- **About this task**: For the data that follows, return each line unchanged and drop the pictures.

- **Supplied information**:
Start of Block

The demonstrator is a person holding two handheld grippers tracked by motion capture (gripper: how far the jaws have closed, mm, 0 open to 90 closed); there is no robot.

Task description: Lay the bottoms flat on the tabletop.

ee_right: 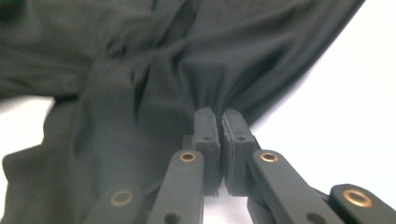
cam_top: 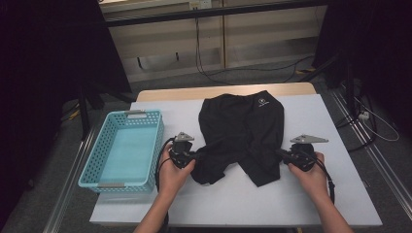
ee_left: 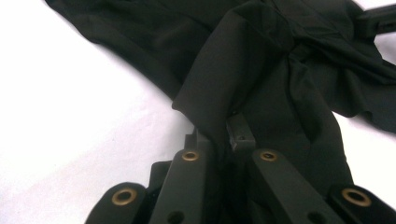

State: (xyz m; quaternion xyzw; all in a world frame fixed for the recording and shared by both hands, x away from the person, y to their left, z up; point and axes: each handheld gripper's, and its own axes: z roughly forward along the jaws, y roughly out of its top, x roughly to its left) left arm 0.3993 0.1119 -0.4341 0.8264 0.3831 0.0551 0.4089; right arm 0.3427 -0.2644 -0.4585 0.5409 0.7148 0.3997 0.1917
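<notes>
black shorts (cam_top: 243,133) on table, pinched at opposite edges by left claw (cam_top: 194,158), right claw (cam_top: 282,154).

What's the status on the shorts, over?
Left gripper and right gripper both shut on the black shorts, one at each leg side. Shorts lying on the white table. Blue basket sits left, nothing blocking.

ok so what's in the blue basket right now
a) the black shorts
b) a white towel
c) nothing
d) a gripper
c: in the high view the basket shows a bare blue floor, while the shorts lie on the table beside it, pinched at either side by the left gripper and the right gripper.
</notes>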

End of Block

- **Task response**:
The demonstrator is a person holding two handheld grippers tracked by motion capture (gripper: how far the jaws have closed, mm, 0 open to 90 closed); there is no robot.

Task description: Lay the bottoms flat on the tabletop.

ee_right: 
cam_top: 
ee_left: 

State: (xyz m; quaternion xyzw; all in a world frame fixed for the recording and shared by both hands, x away from the person, y to their left, z up; point and axes: each handheld gripper's, and its own axes: z roughly forward along the jaws, y roughly out of its top, x roughly to its left) left arm 0.3993 0.1119 -0.4341 0.8264 0.3831 0.0551 0.4089; right arm 0.3427 -0.2644 -0.4585 0.5409 0.7148 0.3997 0.1917
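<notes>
black shorts (cam_top: 243,133) on table, pinched at opposite edges by left claw (cam_top: 194,158), right claw (cam_top: 282,154).

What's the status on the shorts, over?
Left gripper and right gripper both shut on the black shorts, one at each leg side. Shorts lying on the white table. Blue basket sits left, nothing blocking.

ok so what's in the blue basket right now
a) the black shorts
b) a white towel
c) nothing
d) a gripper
c: in the high view the basket shows a bare blue floor, while the shorts lie on the table beside it, pinched at either side by the left gripper and the right gripper.
</notes>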

The full output has already been given.